**WHAT NEEDS TO BE DONE:**
The data below needs to be returned exactly, line for line.

**GIVEN INFORMATION:**
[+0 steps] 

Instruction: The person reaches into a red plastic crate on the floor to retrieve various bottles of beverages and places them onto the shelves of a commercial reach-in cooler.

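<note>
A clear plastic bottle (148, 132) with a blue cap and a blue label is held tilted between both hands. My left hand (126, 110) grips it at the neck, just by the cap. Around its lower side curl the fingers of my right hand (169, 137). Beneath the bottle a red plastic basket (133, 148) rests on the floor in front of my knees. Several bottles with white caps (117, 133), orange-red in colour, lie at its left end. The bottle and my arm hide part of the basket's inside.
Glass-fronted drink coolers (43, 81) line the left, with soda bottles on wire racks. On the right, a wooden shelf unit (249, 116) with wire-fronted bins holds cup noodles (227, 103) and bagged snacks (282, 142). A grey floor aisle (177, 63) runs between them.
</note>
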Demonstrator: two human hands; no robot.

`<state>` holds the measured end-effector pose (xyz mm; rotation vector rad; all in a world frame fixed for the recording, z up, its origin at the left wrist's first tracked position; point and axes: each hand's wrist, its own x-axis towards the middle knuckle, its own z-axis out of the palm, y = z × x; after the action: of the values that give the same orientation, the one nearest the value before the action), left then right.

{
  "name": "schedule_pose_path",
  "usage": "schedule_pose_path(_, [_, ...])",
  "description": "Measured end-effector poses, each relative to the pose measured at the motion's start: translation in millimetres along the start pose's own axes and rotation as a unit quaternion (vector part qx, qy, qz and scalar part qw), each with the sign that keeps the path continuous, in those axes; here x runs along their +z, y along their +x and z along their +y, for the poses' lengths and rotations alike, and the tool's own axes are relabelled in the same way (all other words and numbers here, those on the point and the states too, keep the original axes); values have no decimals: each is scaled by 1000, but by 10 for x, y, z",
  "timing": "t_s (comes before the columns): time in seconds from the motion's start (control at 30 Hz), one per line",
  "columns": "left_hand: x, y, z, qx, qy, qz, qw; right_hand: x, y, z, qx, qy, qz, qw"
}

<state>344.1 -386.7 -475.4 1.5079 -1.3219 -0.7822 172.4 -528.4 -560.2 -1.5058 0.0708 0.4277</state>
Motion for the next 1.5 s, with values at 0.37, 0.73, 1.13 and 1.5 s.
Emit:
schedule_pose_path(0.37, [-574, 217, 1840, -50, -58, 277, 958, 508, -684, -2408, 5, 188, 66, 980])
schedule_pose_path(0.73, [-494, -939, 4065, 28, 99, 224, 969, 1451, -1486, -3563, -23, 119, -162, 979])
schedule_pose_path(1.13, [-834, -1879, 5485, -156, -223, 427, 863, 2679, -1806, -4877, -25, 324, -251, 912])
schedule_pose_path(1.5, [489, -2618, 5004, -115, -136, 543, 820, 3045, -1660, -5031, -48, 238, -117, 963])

**REPLY TO THE EXERCISE:**
[+0 steps] 

Instruction: The person reaches into a red plastic crate on the floor to retrieve various bottles of beverages and places them onto the shelves of a commercial reach-in cooler.

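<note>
A clear plastic bottle (148, 132) with a blue cap and a blue label is held tilted between both hands. My left hand (126, 110) grips it at the neck, just by the cap. Around its lower side curl the fingers of my right hand (169, 137). Beneath the bottle a red plastic basket (133, 148) rests on the floor in front of my knees. Several bottles with white caps (117, 133), orange-red in colour, lie at its left end. The bottle and my arm hide part of the basket's inside.
Glass-fronted drink coolers (43, 81) line the left, with soda bottles on wire racks. On the right, a wooden shelf unit (249, 116) with wire-fronted bins holds cup noodles (227, 103) and bagged snacks (282, 142). A grey floor aisle (177, 63) runs between them.
</note>
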Demonstrator: two human hands; no robot.

`<state>` holds the measured end-effector pose (xyz mm; rotation vector rad; all in a world frame fixed for the recording, z up, its origin at the left wrist's first tracked position; point and axes: each hand's wrist, its own x-axis towards the middle knuckle, its own z-axis out of the palm, y = z × x; after the action: of the values that give the same orientation, the one nearest the value before the action), left then right.

{
  "name": "schedule_pose_path",
  "usage": "schedule_pose_path(_, [_, ...])",
  "description": "Measured end-effector poses, each relative to the pose measured at the motion's start: translation in millimetres along the start pose's own axes and rotation as a unit quaternion (vector part qx, qy, qz and scalar part qw), each with the sign that keeps the path continuous, in those axes; here x runs along their +z, y along their +x and z along their +y, for the poses' lengths and rotations alike, and the tool's own axes are relabelled in the same way (all other words and numbers here, those on the point and the states too, keep the original axes); values have no decimals: each is scaled by 1000, but by 10 for x, y, z",
  "timing": "t_s (comes before the columns): time in seconds from the motion's start (control at 30 Hz), one per line",
  "columns": "left_hand: x, y, z, qx, qy, qz, qw; right_hand: x, y, z, qx, qy, qz, qw"
}

<state>344.1 -386.7 -475.4 1.5079 -1.3219 -0.7822 172.4 -528.4 -560.2 -1.5058 0.0708 0.4277</state>
Motion for the next 1.5 s, with values at 0.37, 0.73, 1.13 and 1.5 s.
Emit:
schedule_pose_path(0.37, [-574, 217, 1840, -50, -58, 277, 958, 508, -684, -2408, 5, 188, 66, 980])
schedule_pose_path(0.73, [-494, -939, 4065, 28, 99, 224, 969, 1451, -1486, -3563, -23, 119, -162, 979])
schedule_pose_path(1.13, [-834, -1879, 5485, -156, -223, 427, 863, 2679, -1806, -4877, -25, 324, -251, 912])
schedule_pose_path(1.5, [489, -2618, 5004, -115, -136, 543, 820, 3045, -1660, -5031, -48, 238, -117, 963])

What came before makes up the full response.